Output all of the listing below, leaving every line unchanged.

----------

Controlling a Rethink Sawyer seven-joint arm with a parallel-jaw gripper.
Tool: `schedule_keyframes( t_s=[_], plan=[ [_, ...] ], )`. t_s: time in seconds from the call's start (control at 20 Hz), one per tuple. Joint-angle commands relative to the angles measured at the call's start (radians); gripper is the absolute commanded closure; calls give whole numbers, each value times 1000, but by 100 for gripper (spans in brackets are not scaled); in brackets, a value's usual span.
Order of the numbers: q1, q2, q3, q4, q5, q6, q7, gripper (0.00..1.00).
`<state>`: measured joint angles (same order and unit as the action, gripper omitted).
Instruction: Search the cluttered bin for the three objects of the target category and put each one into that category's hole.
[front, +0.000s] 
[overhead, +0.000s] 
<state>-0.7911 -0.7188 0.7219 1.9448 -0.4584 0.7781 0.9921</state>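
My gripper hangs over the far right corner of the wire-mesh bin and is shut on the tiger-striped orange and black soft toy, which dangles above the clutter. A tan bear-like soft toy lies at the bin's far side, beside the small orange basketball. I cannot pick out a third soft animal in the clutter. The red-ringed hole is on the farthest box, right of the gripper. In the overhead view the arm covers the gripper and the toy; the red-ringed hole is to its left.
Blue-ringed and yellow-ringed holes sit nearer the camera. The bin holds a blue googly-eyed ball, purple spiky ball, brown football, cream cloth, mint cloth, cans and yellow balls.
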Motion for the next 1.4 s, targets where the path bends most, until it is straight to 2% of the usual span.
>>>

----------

# ANSWER FOR THE TASK
Controlling a Rethink Sawyer seven-joint arm with a parallel-jaw gripper.
Tool: `schedule_keyframes( t_s=[_], plan=[ [_, ...] ], )`. t_s: time in seconds from the call's start (control at 20 Hz), one per tuple. Joint-angle commands relative to the angles measured at the call's start (radians); gripper is the absolute commanded closure; calls give whole numbers, each value times 1000, but by 100 for gripper (spans in brackets are not scaled); in brackets, a value's usual span.
Order of the numbers: q1, q2, q3, q4, q5, q6, q7, gripper (0.00..1.00).
`<state>`: measured joint angles (same order and unit as the action, gripper omitted).
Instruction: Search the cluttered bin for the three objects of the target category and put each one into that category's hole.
[front, +0.000s] 
[overhead, +0.000s] 
<state>-0.7911 -0.7188 0.7219 1.9448 -0.4584 0.7781 0.9921</state>
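My gripper hangs over the far right corner of the wire-mesh bin and is shut on the tiger-striped orange and black soft toy, which dangles above the clutter. A tan bear-like soft toy lies at the bin's far side, beside the small orange basketball. I cannot pick out a third soft animal in the clutter. The red-ringed hole is on the farthest box, right of the gripper. In the overhead view the arm covers the gripper and the toy; the red-ringed hole is to its left.
Blue-ringed and yellow-ringed holes sit nearer the camera. The bin holds a blue googly-eyed ball, purple spiky ball, brown football, cream cloth, mint cloth, cans and yellow balls.
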Motion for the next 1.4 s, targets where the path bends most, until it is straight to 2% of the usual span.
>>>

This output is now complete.